Sunday 21st January 2018,
The Lost Movie Theater

Beach Rats (2017), Eliza Hittman

Frankie (Harris Dickinson) est un jeune homme emprisonné dans un torrent d’émotions. Il se ment à lui-même sans même en connaître la véritable raison, et « Je ne sais pas ce que j’aime » est sa réponse par défaut favorite. Frankie est la star de Beach Rats, le second film renversant d’Eliza Hittman. Au bord de l’âge adulte, il passe son été à traîner le long de Coney Island, conduit par des indécisions bien intentionnées, faisant tout son possible pour que personne, lui y compris, ne soit blessé. Beach Rats semble parfois un peu léger si on le compare à d’autres films similaires sortis cette année comme Moonlight mais marque un vrai tournant pour sa réalisatrice et pour le jeune acteur charismatique, Harris Dickinson.

Frankie passe la plupart de son temps à chercher de l’herbe avec sa petite bande d’amis drogués. Il essaie aussi de maintenir une relation avec sa nouvelle petite-amie, Simone (Madeline Weinstein) et aide sa mère Donna à prendre soin de son père en phase terminale d’un cancer. La nuit tombée, il navigue sur des sites de rencontres homosexuelles pour trouver des plans culs avec des hommes plus âgés le long des routes, ou dans des chambres d’hôtels.
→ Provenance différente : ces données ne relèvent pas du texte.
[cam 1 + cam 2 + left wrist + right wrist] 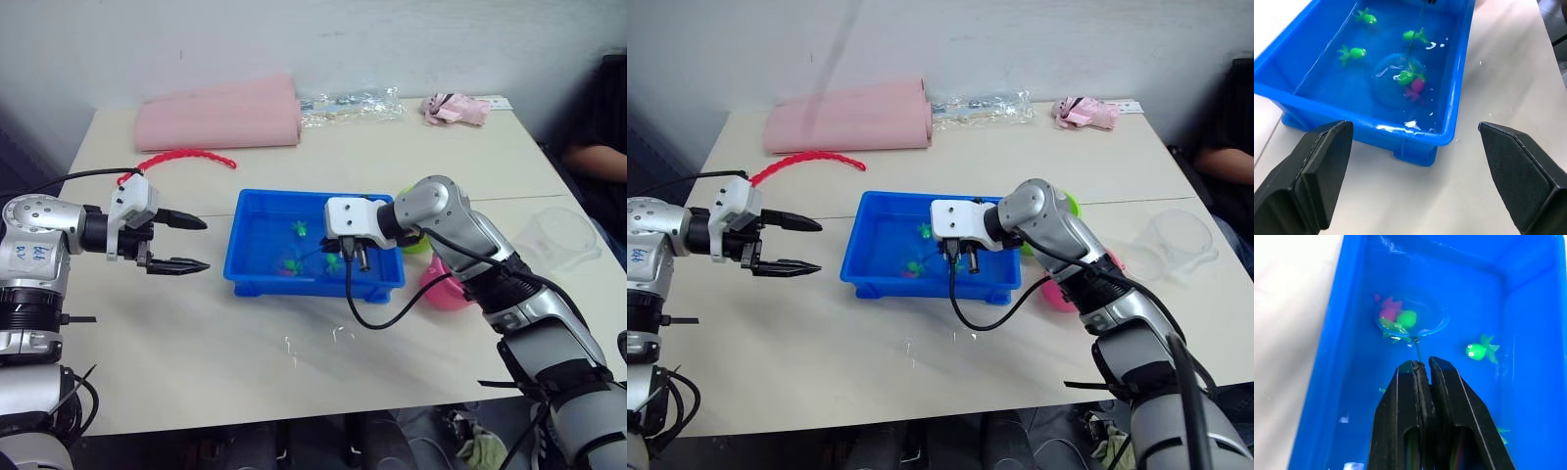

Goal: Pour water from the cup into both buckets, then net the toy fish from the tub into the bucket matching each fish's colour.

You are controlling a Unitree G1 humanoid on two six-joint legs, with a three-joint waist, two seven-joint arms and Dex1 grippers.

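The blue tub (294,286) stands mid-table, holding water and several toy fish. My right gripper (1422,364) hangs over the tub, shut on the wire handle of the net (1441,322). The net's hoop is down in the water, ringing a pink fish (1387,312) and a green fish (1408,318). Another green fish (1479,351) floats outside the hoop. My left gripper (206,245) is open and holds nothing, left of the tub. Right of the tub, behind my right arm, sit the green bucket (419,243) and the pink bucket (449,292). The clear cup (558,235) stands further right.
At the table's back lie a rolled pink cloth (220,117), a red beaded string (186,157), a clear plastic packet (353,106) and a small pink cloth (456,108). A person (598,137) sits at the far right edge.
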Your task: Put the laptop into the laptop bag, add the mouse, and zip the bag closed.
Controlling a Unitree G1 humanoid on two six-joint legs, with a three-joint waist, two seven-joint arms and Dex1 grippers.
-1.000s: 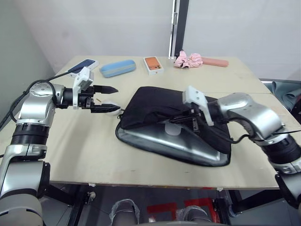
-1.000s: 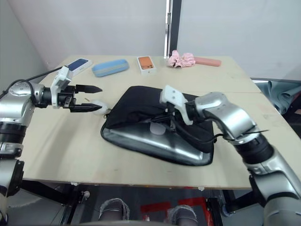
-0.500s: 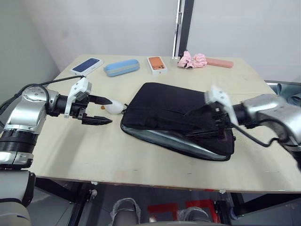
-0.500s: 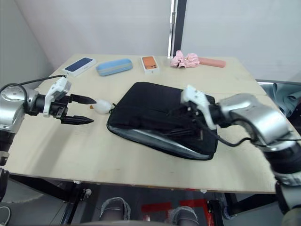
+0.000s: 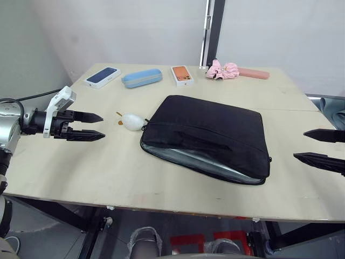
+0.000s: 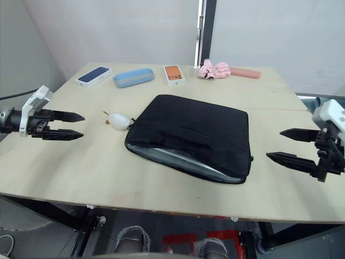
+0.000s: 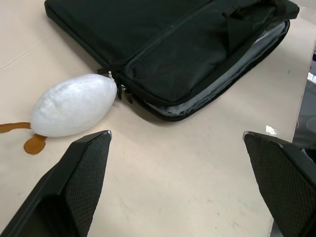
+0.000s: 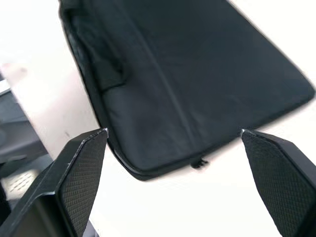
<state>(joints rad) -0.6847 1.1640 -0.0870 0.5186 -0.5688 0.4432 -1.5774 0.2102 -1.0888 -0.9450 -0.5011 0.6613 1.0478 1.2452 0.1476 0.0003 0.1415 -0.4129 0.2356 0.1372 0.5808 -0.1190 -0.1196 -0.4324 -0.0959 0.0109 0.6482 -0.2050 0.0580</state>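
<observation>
The black laptop bag [image 5: 207, 129] lies flat in the middle of the table. Its front edge gapes in a narrow slit with a silver-grey strip [image 5: 205, 161] inside; I cannot tell whether that strip is the laptop or the lining. The mouse is hidden. My left gripper [image 5: 102, 126] hangs open over the table's left side, well clear of the bag, pointing at it [image 7: 163, 44]. My right gripper [image 5: 299, 144] is open off the bag's right end, apart from it, with nothing between its fingers.
A lumpy white thing with a brown tip [image 5: 131, 122] lies against the bag's left corner. Along the far edge stand a blue phone box [image 5: 102, 76], a blue case [image 5: 142, 77], an orange phone box [image 5: 182, 75] and a pink bundle [image 5: 223, 69].
My right gripper has come out of the bag's opening, opened and drawn back to the right. The bag's top has dropped flat. My left gripper has pulled back to the left.
</observation>
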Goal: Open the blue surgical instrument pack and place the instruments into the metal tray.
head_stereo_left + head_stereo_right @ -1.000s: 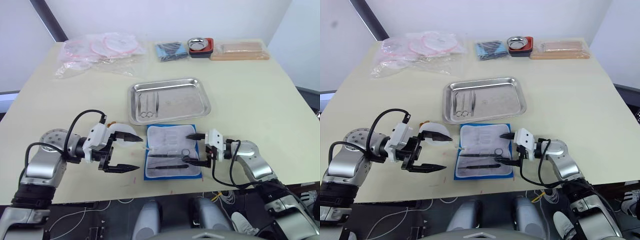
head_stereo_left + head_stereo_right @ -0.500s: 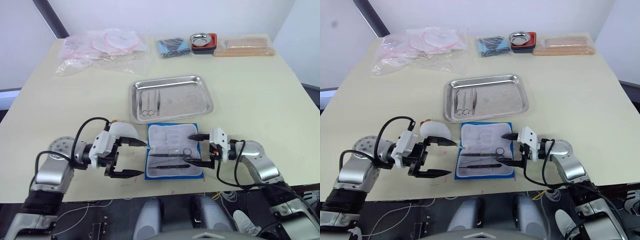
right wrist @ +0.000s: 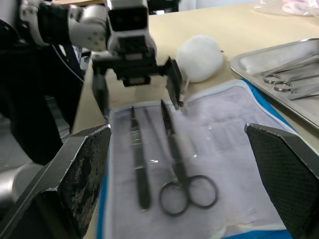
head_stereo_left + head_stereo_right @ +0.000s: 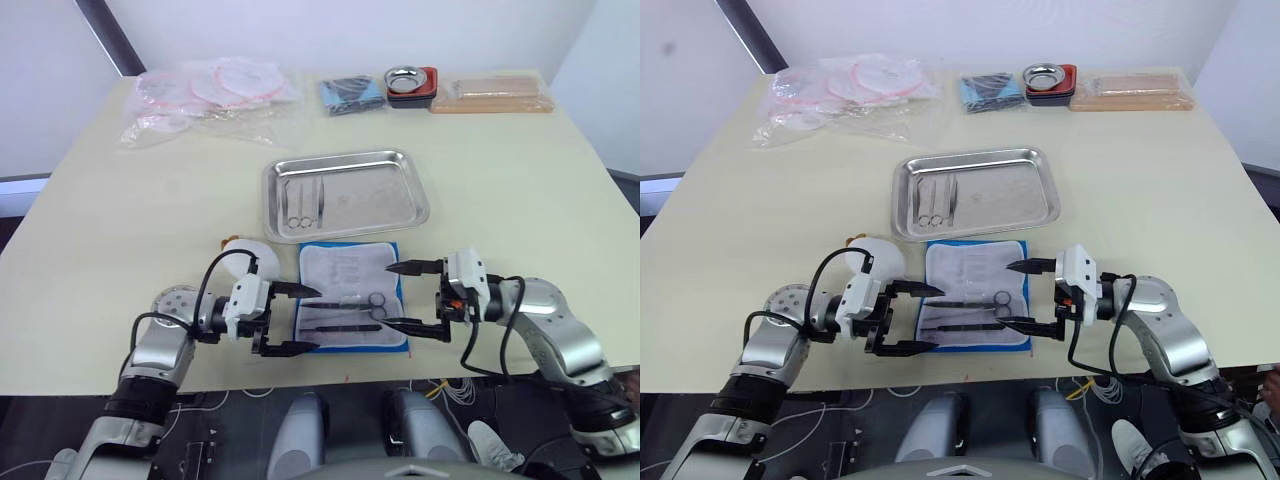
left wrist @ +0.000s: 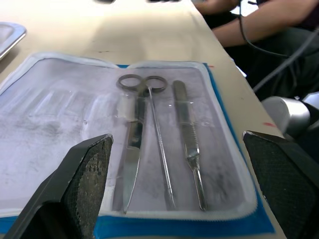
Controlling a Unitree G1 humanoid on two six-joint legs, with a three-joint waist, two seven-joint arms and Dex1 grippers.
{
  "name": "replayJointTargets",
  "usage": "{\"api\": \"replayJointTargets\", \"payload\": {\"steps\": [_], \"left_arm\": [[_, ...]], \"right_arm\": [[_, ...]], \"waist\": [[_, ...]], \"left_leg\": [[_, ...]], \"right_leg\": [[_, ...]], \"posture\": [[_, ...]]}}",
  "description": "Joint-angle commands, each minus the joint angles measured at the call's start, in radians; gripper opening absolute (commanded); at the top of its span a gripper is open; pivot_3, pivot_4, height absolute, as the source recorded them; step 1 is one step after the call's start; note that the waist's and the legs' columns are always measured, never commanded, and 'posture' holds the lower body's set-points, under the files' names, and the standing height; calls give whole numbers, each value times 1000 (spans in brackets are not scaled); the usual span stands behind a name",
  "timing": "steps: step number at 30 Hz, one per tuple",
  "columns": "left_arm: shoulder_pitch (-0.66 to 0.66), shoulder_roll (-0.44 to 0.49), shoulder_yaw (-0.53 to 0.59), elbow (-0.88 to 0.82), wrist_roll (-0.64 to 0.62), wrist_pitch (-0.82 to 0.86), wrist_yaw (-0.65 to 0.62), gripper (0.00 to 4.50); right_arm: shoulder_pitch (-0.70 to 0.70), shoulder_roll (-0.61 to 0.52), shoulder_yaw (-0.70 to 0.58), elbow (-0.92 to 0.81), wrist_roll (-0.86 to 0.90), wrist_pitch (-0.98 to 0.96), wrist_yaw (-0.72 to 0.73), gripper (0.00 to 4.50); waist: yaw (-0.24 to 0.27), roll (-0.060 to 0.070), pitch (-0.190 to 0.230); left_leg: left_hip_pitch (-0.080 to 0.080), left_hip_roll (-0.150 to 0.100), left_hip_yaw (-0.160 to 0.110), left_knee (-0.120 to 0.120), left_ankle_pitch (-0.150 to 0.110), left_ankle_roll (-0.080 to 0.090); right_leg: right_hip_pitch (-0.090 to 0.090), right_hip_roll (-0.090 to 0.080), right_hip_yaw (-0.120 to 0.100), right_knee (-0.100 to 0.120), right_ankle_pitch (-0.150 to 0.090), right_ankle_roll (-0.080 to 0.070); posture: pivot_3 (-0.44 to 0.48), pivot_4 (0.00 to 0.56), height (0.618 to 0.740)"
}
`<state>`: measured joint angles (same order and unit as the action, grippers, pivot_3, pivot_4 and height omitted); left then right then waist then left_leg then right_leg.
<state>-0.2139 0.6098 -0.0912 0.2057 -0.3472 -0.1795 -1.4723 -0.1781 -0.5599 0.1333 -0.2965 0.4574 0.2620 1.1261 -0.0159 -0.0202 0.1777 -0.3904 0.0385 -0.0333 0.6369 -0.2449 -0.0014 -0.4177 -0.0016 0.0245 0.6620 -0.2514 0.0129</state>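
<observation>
The blue surgical instrument pack lies open near the table's front edge, its grey-white lining up. In it lie scissors, a thin probe and tweezers. The metal tray sits just behind the pack and holds scissors and other instruments at its left end. My left gripper is open at the pack's left edge, one finger on each side of the instruments' tips. My right gripper is open over the pack's right edge, beside the scissor rings.
A white round ball sits left of the pack, behind my left gripper. Along the far edge lie clear plastic bags, a dark blue bundle, a round metal bowl in a red dish and a tan flat box.
My left gripper has moved right, from beside the pack to its left edge. The right gripper has stayed at the right edge. The camera has shifted.
</observation>
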Motion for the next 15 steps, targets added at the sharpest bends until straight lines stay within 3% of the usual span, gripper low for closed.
{"api": "replayJointTargets", "payload": {"steps": [1,6,15], "left_arm": [[-5,-14,-25,8,47,-45,32,4409],[-17,-42,-42,35,76,-24,95,4409],[0,-38,-79,71,115,-65,81,4409]], "right_arm": [[33,-49,-71,-107,66,31,-3,4500],[72,-110,-146,-183,142,67,3,4500],[142,-218,-315,-220,243,38,98,4500]], "waist": [[1,0,0],[3,0,0],[3,1,-1]], "left_leg": [[0,0,0,0,0,0],[0,0,0,1,0,0],[6,0,1,3,0,0]], "right_leg": [[0,0,0,0,0,0],[0,0,0,0,1,1],[8,0,1,1,1,2]], "posture": [[0,150,740],[0,150,740],[0,150,740]]}}
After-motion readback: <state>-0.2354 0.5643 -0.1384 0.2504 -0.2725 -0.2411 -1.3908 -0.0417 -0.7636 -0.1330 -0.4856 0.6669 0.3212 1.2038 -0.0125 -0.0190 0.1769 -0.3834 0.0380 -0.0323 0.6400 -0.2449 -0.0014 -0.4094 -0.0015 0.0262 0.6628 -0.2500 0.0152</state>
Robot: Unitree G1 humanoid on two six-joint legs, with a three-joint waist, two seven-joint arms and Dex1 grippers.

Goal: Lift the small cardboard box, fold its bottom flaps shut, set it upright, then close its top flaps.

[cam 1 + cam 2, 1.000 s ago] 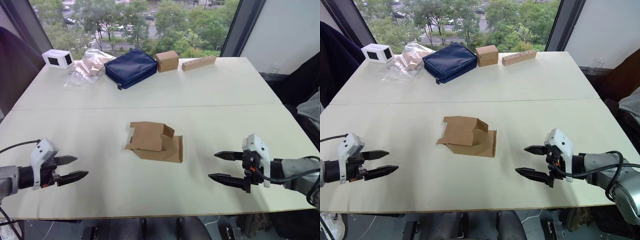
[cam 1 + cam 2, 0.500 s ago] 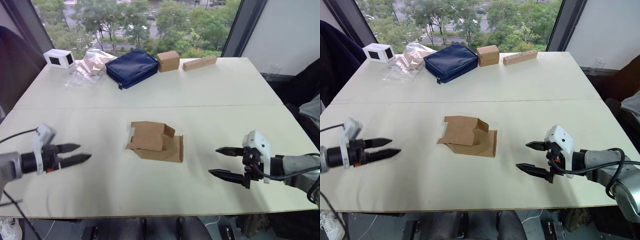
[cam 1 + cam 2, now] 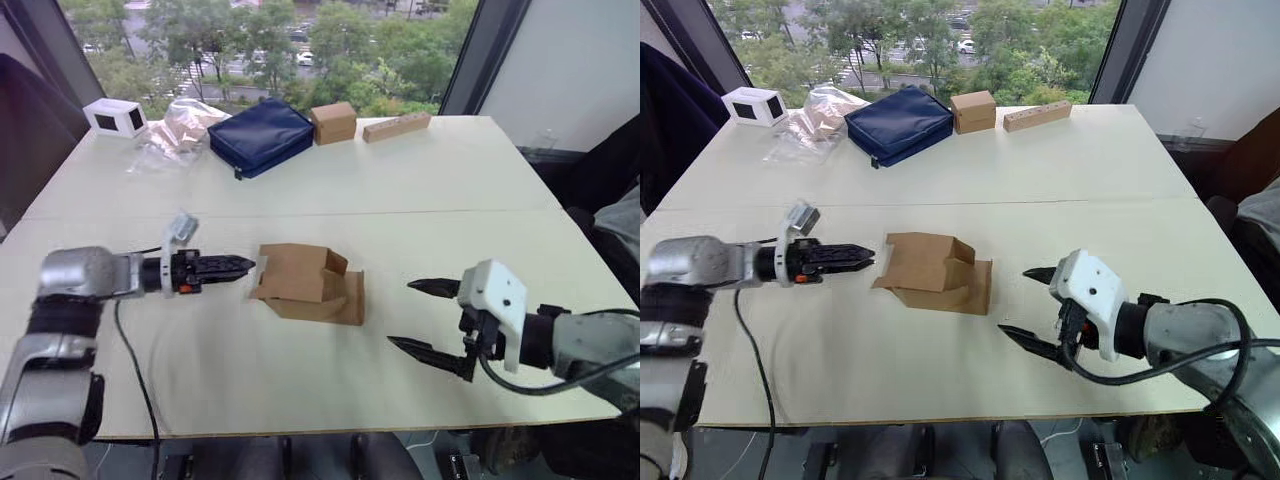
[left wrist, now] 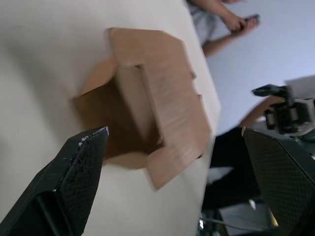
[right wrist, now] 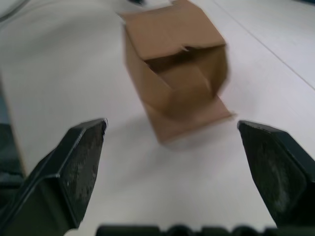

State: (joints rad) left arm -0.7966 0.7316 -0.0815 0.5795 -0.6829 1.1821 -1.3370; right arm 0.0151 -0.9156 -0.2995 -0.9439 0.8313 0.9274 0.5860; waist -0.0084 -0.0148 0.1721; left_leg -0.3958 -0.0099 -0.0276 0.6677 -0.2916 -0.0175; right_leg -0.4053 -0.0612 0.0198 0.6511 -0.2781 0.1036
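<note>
Small cardboard box (image 3: 308, 283) lies on its side mid-desk (image 3: 420, 180), flaps loose, not yet lifted. Our left gripper (image 3: 225, 268) sits just beside its left end, jaws look wide in wrist view. Right gripper (image 3: 430, 316) near its right side, jaws wide, both empty. We'd close in level from both ends & pinch walls, not the floppy flaps.
</note>
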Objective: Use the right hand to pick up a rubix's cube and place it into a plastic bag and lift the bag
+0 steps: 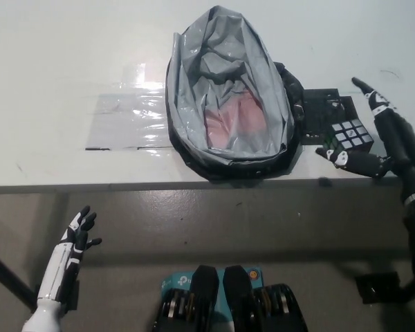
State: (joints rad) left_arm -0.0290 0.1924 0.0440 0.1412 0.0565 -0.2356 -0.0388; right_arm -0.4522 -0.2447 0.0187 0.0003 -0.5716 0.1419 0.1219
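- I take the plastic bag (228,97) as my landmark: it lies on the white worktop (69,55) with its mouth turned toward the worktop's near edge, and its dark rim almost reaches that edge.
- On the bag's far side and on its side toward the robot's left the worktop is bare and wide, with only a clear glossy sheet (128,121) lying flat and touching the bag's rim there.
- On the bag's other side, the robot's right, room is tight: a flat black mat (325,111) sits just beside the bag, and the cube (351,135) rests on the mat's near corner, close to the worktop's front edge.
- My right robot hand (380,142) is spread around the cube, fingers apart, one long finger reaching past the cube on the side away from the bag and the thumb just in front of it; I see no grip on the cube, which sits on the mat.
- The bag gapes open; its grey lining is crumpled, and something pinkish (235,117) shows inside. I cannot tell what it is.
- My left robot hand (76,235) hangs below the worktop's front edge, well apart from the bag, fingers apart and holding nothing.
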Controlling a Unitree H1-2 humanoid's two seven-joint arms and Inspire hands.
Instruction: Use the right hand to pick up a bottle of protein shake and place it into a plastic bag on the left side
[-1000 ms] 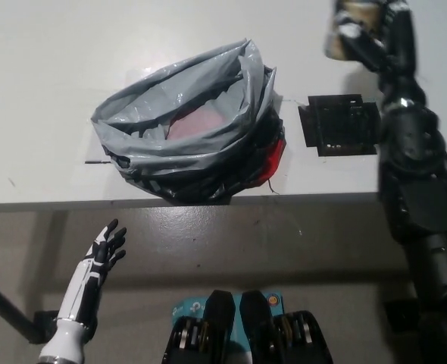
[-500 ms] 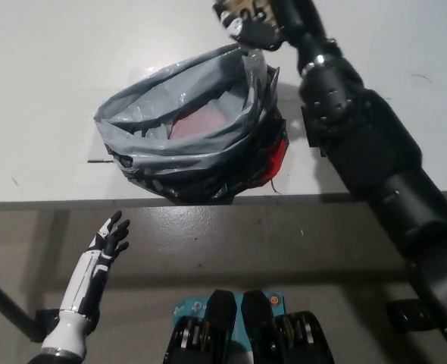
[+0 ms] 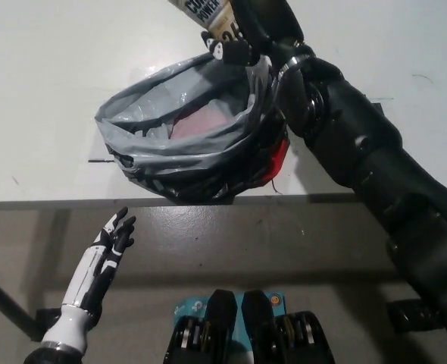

Frankie ne peut pas rendre public son attirance pour les hommes, surtout que la masculinité est ici représentée comme un poison toxique qui lacère tous les aspects de sa vie. Ses amis sans avenir ne supportent pas l’idée que l’on puisse être gay, et Hittman ne fait pas le choix facile de rendre les femmes de la vie de Frankie tolérantes. Simone rejette l’homosexualité avec plus que de l’allusion au dégoût, alors que Donna l’associe avec le mode de vie d’un drogué. Dickinson fait un travail remarquable à montrer la tourmente, la peur et la fatigue dans lesquelles il vit. Le jeune acteur anglais est très convaincant dans le rôle d’un bon à rien de Brooklyn.

Ses tentatives tragiques d’être quelqu’un qu’il n’est pas sont à la fois émouvantes et insupportables dans leur désespoir évident. Par contre, lorsqu’il est accompagné des quelques hommes avec qui il peut réellement se connecter, son bonheur est contagieux. Beach Rats n’arrive cependant jamais à raconter une histoire que l’on ne connaît pas déjà et les seuls moments d’éclats approchent de la fin du film. L’œil féminin de Hittman contemple le film, lorsque les hommes font du sport torses-nus, sa caméra ne peut s’empêcher de les filmer alors qu’elle se fait discrète durant les scènes de sexe de Frankie.

Tourné en 35mm, la directrice de la photographie, Helene Louvart, donne au film un ton granuleux magnifique tout en usant de la lumière naturelle. Sa vision de Brooklyn et sa périphérie apparait comme authentique, qu’ils soient crasseux ou glamour. Allié au regard sensible porté par la mise en scène d’Eliza Hittman, le film caresse les états d’âmes du personnage central. Harris Dickinson fait un début fracassant dans Beach Rats, malheureusement le reste du film ne creuse pas assez son sujet pour convaincre pleinement et freine un peu trop ses émotions. De ce drame intimiste, on retiendra surtout l’étude captivante d’un personnage et l’exploration de sa sexualité, et c’est déjà beaucoup pour le souligner et pour que le film nous reste coller à l’esprit.